■ **Work to be completed**
Throughout the material below, count the lines that include the string "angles", then report only the resulting number.

■ **Information provided**

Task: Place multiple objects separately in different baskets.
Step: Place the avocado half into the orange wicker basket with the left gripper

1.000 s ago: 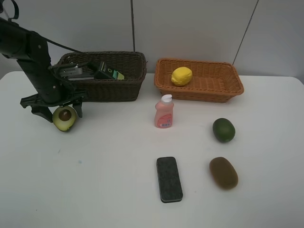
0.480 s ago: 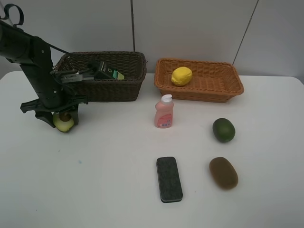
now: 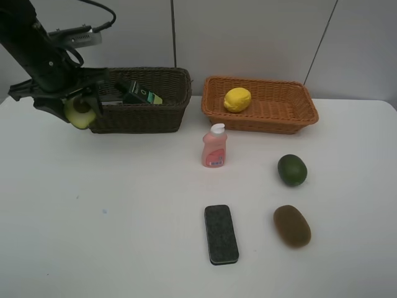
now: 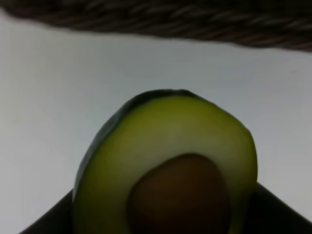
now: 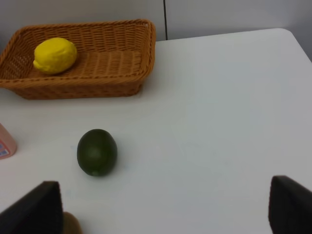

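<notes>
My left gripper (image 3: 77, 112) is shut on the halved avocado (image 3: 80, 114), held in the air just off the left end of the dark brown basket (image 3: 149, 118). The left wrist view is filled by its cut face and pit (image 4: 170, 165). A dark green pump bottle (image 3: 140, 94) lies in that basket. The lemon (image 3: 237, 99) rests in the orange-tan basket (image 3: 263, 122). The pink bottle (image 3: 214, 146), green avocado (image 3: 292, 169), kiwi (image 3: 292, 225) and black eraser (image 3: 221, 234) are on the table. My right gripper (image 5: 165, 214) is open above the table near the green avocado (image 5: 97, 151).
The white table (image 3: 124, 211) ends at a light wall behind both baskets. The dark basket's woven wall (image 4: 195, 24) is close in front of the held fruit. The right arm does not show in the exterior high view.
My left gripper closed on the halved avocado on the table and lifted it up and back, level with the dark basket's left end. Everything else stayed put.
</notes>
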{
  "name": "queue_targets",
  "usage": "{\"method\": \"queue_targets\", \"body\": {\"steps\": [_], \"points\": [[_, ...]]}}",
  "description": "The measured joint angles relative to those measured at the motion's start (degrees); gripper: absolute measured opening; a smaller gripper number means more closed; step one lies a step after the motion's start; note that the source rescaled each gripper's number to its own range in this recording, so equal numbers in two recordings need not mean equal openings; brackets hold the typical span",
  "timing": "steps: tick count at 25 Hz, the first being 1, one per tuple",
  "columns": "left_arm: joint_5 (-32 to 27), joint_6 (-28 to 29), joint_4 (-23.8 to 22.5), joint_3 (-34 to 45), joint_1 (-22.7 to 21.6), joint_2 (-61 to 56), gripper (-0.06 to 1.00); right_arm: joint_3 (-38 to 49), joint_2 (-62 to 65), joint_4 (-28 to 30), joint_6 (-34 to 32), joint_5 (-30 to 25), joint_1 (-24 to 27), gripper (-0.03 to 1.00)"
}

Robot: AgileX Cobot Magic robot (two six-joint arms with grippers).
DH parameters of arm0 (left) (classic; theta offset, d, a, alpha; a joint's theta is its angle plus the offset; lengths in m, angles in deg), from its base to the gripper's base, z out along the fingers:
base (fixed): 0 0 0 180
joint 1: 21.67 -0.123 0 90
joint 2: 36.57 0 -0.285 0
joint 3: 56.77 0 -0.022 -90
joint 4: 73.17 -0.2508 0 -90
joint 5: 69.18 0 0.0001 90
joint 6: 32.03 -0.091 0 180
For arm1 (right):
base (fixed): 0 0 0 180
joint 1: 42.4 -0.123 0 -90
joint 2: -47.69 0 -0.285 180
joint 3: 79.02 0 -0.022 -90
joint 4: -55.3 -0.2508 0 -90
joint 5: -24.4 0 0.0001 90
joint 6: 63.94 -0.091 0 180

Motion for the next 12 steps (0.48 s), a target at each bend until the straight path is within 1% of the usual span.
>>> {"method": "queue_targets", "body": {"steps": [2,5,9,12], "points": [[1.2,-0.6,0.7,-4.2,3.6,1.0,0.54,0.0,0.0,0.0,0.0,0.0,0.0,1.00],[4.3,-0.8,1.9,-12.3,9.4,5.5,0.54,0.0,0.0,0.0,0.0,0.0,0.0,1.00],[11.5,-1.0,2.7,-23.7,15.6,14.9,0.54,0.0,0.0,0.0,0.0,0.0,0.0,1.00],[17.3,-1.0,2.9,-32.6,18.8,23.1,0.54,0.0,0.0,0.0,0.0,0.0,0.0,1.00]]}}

■ **Solution to this task**
2